Białko – podstawowy budulec naszego organizmu. Białko pochodzenia zwierzęcego ma wyższą wartość od tych pochodzenia roślinnego i jest lepiej strawialne. Najlepiej łączyć ze sobą produkty zbożowe z mlecznymi lub strączkowymi, a nabiał z białkami roślinnymi. W ten sposób zapewnisz swojej diecie odpowiedni dobór białek zarówno zwierzęcych, jak i roślinnych. W przypadku weganek konieczna będzie konsultacja z dietetykiem lub zdobycie wiedzy na temat tego, które z akceptowanych przez ciebie produktów są bogate w białko. Jego niedobór może wpłynąć na zły przebieg ciąży.

Wapń – główny składnik kości, najlepiej wchłaniany z mlekiem (laktoza, witamina D, białko). Jeśli jesteś wegetarianka, powinnaś zwiększyć ilość wypijanego mleka o 3 szklanki, w ten sposób pokryjesz swoje zapotrzebowanie na ten pierwiastek. Jego brak grozi osteoporozą, tężyczką (bóle mięśni, skurcze, mrowienie), osteomalacja (deformacja kości). Jeśli nie pijesz mleka, wapń dostępny jest w soi, migdałach, maku, ziarnach fasoli, jarmużu, suszonych figach, pestkach słonecznika, orzechach pistacjowych, nasionach lnu.

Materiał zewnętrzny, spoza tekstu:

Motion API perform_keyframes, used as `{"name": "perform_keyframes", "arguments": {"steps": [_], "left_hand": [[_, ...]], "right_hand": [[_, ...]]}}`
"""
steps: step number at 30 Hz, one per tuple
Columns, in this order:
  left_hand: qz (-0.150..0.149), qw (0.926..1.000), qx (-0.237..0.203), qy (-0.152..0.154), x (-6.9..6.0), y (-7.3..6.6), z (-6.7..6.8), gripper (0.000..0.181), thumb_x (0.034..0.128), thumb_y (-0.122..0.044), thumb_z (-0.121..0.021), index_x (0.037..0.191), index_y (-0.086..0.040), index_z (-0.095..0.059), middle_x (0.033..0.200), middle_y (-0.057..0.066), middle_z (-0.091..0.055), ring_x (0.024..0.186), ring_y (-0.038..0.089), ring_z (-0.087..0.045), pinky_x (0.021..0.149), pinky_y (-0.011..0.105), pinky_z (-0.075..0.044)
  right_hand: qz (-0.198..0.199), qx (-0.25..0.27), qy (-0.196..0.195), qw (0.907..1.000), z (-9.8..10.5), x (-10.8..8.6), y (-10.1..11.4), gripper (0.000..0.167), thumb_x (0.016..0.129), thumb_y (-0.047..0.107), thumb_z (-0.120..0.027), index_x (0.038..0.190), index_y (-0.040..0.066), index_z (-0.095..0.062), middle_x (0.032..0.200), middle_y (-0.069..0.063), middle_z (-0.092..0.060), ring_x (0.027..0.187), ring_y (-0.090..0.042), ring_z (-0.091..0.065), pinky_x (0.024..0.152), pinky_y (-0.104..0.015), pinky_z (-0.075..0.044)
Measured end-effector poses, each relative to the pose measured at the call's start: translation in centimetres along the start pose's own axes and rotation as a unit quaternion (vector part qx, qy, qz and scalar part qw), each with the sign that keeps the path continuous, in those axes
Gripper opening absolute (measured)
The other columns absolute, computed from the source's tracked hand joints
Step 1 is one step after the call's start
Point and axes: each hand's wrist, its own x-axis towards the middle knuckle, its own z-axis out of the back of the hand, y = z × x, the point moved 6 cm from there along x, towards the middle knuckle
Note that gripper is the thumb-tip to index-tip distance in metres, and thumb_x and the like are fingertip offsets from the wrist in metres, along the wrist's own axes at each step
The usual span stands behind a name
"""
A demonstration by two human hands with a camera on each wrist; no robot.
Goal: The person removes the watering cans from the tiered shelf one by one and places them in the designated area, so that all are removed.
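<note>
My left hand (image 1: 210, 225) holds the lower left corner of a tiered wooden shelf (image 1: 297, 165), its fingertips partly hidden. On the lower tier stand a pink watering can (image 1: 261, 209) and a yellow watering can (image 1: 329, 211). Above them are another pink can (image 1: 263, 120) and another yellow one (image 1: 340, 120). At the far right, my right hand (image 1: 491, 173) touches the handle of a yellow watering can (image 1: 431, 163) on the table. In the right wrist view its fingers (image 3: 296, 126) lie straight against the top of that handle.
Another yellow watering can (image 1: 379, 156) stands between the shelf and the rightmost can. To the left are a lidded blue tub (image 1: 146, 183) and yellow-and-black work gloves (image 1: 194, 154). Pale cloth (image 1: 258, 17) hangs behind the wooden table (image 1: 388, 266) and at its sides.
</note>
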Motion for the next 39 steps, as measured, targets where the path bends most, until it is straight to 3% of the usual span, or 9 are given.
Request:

Witamina B12 – dostępna we wszystkich produktach pochodzenia zwierzęcego oraz jest wytwarzana w mikroflorze przewodu pokarmowego. Jej prawidłowe wchłanianie wymaga towarzystwa jonów wapnia. W ciąży zapotrzebowanie na nią wynosi około 2 do 4 µg na dobę. Znajduje się w mleku, mleku w proszku, serach żółtych i twarogowych, żółtkach jaj oraz fermentowanych napojach mlecznych. Jeśli ich nie spożywasz, będziesz musiała skorzystać z suplementów diety ponieważ rośliny nie syntetyzują tej witaminy.

Witamina D - konieczna w tworzeniu i regeneracji kości. Dostępna jest w produktach pochodzenia zwierzęcego – m.in. w żółtkach, maśle, mleku. Dużą jej ilość można wchłonąć wraz z promieniami słonecznymi. Jej niedobór oznacza często demineralizacje kości i w konsekwencji osteoporozę.

Żelazo – ten pierwiastek jest problematyczny dla wszystkich kobiet w ciąży bez wyjątku, ale wegetarianek szczególnie. Jego wchłanianie jest utrudnione przez taniny, szczwiny, fityniany i in. związki, w które dieta wegetariańska, a także herbata i kawa, jest bogata. Pomaga je wchłaniać witamina C. Jego brak może spowodować niedotlenienie płodu, kobieta poza tym szybciej się męczy, ma problemy ze snem, gorzej się psychicznie czuje. Dla wegetarian żelazo dostępne jest w żółtkach jaj, które warto zjadać wraz z papryką czy pietruszką, bogatymi w witaminę C. Jeśli nie jesz żółtek, jedz siemię lniane, nasiona dyni, zarodki pszenne, mak, sezam, rośliny strączkowe.

UWAGA – szpinak, wbrew powszechnemu przekonaniu wcale nie zawiera dużo żelaza, a wręcz przeciwnie – jest bogaty w utrudniające wchłanianie żelaza szczawiny!